Hughes Joins Pack Rebuilding Soviet Air Control : Consortium: It abandons its effort to keep $10-billion project to itself and signs up with international group that will modernize 1960s-era system.
FULLERTON — Hughes Aircraft Co. said Thursday that it has joined an international consortium of companies developing plans for a sweeping, $10-billion modernization of the Soviet Union’s air traffic control system.
The consortium, Global Air Transportation Systems and Services, was formed in April by Westinghouse Electric Corp. and includes American Telephone & Telegraph Co., International Business Machines Corp., Deutsche Aerospace Co. in Germany and C-Itoh in Japan.
In deciding to join the consortium, Hughes is abandoning an effort begun last fall to go after the Soviet project on its own.
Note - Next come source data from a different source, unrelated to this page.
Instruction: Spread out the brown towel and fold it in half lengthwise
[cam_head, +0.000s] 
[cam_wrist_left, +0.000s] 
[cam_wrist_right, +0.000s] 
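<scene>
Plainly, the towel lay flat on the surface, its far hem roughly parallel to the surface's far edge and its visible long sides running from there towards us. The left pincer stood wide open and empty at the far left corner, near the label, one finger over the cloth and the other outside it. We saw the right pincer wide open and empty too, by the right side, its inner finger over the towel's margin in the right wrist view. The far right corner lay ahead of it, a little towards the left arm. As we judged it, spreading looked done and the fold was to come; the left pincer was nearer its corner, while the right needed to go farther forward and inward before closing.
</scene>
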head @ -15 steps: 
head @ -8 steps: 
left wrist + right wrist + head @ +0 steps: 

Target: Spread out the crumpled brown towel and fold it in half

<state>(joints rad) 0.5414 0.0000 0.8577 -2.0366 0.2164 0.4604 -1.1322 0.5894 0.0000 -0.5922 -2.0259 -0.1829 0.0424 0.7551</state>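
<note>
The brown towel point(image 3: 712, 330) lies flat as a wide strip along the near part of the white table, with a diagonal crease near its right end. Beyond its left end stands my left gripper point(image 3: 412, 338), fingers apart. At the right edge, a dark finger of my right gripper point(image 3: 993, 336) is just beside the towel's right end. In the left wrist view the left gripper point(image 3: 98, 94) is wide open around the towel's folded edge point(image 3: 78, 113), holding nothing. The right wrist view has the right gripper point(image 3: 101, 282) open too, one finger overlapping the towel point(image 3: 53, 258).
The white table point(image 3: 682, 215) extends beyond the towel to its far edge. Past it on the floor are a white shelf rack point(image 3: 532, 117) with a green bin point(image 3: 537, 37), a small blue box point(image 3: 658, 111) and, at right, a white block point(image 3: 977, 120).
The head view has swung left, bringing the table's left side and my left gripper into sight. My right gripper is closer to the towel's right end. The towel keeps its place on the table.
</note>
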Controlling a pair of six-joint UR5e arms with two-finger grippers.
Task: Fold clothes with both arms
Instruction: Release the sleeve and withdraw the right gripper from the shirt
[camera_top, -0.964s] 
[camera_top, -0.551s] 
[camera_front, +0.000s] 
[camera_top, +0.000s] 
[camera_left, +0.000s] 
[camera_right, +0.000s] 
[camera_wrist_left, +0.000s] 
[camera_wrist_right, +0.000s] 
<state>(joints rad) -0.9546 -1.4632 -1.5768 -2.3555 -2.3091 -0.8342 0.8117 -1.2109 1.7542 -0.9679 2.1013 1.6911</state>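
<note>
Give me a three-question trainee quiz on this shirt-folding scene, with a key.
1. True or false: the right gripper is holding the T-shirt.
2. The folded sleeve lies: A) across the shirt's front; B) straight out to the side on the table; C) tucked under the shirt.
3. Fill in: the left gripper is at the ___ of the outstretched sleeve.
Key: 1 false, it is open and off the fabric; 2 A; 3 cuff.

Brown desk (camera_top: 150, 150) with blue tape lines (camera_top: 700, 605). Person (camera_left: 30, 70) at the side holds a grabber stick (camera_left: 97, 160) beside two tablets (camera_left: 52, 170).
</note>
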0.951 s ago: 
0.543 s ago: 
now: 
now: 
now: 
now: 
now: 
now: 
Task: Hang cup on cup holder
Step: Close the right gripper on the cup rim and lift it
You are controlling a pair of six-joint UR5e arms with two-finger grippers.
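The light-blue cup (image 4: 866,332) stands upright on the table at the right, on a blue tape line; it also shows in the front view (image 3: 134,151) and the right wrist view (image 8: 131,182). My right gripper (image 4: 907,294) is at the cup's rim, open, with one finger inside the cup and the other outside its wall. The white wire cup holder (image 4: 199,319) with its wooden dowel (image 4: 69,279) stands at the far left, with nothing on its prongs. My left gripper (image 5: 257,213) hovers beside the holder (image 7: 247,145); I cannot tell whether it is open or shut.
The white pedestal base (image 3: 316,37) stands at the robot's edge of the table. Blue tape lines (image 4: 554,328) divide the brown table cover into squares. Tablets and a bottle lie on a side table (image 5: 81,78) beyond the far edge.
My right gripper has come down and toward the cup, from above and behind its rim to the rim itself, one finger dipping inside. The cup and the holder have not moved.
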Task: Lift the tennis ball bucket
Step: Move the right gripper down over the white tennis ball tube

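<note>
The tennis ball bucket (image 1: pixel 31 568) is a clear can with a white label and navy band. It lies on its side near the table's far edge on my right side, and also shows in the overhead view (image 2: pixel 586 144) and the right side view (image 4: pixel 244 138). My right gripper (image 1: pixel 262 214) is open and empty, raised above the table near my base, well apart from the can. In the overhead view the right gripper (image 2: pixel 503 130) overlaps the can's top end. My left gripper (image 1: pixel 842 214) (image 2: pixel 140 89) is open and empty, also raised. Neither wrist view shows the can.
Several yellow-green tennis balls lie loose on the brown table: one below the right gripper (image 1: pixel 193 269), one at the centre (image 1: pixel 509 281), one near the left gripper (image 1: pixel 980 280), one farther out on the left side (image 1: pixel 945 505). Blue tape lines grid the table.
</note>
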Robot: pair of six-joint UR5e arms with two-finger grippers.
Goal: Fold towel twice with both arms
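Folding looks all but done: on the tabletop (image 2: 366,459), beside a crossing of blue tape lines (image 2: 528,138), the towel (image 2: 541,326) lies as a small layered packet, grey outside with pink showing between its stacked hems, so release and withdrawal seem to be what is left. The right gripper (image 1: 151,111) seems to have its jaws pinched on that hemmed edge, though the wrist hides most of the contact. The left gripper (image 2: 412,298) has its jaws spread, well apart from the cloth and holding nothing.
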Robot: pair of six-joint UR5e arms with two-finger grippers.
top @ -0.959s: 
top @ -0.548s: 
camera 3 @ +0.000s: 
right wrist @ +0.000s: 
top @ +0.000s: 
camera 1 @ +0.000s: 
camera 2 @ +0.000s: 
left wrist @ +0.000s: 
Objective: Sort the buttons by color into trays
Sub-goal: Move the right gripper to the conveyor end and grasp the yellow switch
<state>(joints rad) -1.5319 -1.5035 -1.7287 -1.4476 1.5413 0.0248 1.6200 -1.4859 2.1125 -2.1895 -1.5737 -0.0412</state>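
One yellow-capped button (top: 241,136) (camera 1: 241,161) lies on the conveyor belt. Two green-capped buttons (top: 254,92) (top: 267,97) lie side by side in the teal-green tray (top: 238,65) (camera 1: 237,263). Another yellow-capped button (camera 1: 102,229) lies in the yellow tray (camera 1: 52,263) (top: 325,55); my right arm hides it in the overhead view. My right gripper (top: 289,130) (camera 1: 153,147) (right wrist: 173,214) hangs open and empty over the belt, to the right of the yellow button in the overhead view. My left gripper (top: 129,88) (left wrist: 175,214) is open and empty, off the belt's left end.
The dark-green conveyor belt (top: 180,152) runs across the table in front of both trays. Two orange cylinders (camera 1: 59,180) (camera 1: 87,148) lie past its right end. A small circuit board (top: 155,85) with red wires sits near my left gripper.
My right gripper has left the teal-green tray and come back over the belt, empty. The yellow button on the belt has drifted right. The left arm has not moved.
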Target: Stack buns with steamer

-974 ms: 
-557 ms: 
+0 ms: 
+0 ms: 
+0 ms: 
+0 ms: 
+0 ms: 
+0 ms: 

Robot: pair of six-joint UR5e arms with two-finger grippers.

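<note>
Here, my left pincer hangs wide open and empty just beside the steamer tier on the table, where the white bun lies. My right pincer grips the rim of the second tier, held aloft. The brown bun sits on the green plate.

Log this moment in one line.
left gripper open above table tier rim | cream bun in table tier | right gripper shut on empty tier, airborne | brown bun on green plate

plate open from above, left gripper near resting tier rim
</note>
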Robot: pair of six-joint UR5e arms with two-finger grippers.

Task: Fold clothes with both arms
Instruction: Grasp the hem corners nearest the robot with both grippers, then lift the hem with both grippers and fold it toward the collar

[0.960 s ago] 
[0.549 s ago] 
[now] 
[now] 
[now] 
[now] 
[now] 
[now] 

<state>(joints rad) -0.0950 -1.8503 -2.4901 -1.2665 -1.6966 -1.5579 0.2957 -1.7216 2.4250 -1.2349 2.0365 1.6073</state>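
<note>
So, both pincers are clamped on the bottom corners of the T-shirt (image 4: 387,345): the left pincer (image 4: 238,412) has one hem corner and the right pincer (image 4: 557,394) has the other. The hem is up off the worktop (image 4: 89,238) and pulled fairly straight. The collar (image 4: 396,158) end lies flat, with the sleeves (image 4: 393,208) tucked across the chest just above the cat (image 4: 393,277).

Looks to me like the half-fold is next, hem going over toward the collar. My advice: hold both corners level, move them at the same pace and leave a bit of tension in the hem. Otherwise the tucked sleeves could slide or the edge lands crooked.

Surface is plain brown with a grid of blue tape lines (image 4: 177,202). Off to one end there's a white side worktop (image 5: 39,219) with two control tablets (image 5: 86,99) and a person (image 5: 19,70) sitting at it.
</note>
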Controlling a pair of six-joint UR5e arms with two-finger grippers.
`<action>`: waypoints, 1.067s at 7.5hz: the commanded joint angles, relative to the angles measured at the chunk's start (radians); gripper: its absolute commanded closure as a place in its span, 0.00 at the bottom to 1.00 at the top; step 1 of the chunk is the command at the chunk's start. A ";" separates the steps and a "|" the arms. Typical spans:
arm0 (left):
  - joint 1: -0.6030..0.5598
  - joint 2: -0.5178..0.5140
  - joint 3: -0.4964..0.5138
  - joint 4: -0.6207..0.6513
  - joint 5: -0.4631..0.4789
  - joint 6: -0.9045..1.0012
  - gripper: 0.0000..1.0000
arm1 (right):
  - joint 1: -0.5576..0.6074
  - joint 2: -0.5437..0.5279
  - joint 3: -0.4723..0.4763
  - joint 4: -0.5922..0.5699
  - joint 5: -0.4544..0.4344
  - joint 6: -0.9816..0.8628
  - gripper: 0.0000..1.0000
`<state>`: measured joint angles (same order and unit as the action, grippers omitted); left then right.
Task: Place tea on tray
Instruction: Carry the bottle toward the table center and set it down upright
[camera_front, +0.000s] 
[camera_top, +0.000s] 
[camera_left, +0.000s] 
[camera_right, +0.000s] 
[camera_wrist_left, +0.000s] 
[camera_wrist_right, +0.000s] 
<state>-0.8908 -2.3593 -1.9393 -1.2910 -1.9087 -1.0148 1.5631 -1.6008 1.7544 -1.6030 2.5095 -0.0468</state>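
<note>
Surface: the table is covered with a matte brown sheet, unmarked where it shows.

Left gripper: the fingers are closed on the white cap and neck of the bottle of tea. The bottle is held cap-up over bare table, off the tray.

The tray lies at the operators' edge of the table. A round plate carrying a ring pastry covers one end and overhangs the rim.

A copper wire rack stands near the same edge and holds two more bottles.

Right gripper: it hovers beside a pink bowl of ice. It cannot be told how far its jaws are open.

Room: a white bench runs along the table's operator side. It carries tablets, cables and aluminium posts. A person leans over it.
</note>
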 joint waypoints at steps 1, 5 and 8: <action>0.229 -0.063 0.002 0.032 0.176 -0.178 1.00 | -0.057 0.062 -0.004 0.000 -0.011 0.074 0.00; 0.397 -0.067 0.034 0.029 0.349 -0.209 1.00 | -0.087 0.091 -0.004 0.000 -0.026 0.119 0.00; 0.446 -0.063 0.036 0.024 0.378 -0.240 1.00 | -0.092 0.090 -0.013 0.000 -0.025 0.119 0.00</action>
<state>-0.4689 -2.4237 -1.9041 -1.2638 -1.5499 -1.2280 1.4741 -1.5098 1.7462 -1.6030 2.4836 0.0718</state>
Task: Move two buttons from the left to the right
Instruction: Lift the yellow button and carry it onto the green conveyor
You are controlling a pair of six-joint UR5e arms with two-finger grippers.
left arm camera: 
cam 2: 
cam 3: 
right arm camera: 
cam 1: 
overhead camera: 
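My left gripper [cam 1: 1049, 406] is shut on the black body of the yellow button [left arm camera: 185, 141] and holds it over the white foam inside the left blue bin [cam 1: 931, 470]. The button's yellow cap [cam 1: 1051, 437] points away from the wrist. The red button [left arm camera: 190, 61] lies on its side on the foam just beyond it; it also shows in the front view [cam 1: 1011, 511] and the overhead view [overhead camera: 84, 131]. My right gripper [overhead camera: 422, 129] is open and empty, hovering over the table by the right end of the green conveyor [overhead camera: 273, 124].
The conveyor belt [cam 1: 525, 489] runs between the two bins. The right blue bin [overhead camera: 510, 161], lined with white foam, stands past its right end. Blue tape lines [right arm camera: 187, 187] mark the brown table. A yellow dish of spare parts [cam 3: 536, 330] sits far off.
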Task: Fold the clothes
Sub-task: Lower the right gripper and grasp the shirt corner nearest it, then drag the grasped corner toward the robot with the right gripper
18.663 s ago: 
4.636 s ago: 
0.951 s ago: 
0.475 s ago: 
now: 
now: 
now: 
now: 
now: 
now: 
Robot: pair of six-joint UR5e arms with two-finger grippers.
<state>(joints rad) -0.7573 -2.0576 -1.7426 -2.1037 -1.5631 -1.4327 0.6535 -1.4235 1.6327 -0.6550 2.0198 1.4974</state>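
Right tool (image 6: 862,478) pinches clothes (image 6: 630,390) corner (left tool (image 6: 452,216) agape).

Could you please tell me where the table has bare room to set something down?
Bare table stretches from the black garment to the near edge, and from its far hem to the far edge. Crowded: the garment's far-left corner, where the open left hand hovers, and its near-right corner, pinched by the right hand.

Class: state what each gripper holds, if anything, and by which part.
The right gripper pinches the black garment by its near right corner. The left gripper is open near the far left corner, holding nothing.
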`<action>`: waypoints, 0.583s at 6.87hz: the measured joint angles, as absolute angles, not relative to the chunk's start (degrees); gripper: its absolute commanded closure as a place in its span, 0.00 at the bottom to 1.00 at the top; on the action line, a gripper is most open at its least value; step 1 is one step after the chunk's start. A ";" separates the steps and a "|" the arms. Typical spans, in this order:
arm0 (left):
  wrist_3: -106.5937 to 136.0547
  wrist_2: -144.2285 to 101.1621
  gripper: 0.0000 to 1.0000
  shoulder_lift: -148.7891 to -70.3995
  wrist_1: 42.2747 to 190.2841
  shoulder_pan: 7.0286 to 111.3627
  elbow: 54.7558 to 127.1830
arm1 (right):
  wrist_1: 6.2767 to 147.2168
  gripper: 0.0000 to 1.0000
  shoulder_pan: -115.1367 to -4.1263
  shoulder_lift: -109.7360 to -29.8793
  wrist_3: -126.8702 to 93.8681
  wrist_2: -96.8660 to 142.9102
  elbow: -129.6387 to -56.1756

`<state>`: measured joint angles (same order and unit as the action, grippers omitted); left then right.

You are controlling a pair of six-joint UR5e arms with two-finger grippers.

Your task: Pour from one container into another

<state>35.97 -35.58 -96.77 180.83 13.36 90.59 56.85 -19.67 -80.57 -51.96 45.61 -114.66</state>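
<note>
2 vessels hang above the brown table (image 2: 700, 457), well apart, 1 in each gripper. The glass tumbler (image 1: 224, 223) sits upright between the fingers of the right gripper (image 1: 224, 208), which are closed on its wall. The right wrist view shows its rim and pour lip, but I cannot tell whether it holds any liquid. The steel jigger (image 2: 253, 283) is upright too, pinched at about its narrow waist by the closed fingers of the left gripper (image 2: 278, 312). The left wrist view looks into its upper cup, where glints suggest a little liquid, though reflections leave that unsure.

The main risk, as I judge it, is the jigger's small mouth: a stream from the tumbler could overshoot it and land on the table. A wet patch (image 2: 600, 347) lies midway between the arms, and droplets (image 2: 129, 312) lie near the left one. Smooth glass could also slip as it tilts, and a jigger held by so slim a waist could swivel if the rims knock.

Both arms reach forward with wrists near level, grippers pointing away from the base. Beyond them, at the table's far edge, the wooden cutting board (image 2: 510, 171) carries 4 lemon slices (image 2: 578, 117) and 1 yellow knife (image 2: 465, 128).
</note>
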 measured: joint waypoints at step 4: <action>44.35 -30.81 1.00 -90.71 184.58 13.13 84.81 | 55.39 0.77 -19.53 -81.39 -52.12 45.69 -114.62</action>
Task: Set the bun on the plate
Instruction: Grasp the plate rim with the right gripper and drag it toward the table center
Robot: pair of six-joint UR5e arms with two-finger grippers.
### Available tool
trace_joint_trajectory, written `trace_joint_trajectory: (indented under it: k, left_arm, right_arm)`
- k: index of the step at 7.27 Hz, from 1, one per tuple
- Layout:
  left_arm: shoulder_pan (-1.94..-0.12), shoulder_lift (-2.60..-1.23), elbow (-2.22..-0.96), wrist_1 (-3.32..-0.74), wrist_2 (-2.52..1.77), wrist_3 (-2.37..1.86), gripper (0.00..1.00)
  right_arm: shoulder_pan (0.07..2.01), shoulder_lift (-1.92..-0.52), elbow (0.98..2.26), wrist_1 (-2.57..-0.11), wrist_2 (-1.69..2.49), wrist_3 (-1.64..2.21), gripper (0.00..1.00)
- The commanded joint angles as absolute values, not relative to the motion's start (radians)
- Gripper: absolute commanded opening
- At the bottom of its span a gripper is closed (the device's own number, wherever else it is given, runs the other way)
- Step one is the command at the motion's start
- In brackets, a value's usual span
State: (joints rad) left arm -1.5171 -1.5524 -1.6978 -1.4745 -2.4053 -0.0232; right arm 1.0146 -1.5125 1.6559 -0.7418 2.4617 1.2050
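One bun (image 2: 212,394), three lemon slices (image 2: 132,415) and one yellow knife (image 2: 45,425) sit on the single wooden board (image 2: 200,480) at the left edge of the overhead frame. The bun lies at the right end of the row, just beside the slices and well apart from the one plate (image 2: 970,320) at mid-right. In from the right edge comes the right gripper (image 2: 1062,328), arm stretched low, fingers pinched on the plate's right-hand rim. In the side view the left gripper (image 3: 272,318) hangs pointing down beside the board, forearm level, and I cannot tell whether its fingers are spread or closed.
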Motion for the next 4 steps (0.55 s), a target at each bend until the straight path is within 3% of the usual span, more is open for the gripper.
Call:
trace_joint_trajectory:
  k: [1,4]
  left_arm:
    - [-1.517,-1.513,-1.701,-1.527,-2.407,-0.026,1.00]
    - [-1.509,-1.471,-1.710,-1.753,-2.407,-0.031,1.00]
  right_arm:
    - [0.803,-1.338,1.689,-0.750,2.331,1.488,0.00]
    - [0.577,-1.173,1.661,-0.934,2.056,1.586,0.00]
Hughes’ decision came after the Soviet aviation agency asked that the company work with the consortium.
“It didn’t make sense to compete against the consortium,” said Walter Bender, a marketing executive at Hughes headquarters in Westchester. “What we bring to the table is experience in air traffic control and satellite technology.”
Using $3 million in seed money supplied by its members, the consortium will develop plans to modernize the 1960s-era Soviet air traffic control system.
Hughes’ Ground Systems Group in Fullerton, which is building a $370-million air-traffic system for Canada, will lead the company’s research effort. Hughes’ satellite division in El Segundo and its network technology division in Germantown, Md., will also be involved in the project.
The Soviet Union plans to modernize its air traffic control system by 2015. The consortium’s plan proposes to complete the system a decade earlier, by 2005.
The $10-billion project is even larger than a $5-billion contract awarded to an IBM-led contracting team in 1987 to revamp the U.S. system. Hughes was an unsuccessful bidder on that project.
The consortium will present its initial study to the Soviet Ministry of Civil Aviation in September, Bender said. The study will include plans for the system’s design, technology, financing options and other aspects.
Because of the troubled state of the Soviet economy, the method of payment is expected to be a difficult issue, Bender said. He said he could not predict how many jobs the project might create because of its long-term nature.
Bender said the plan’s economic benefits would include improving access to Soviet markets, making airports less expensive to build in the Soviet Union and reducing the costs of global air travel by opening routes across the vast country.
The Soviet system, Bender said, will take advantage of new technologies such as satellite-based navigation and communications systems, which would be cheaper than a network of ground-based radars used in the United States.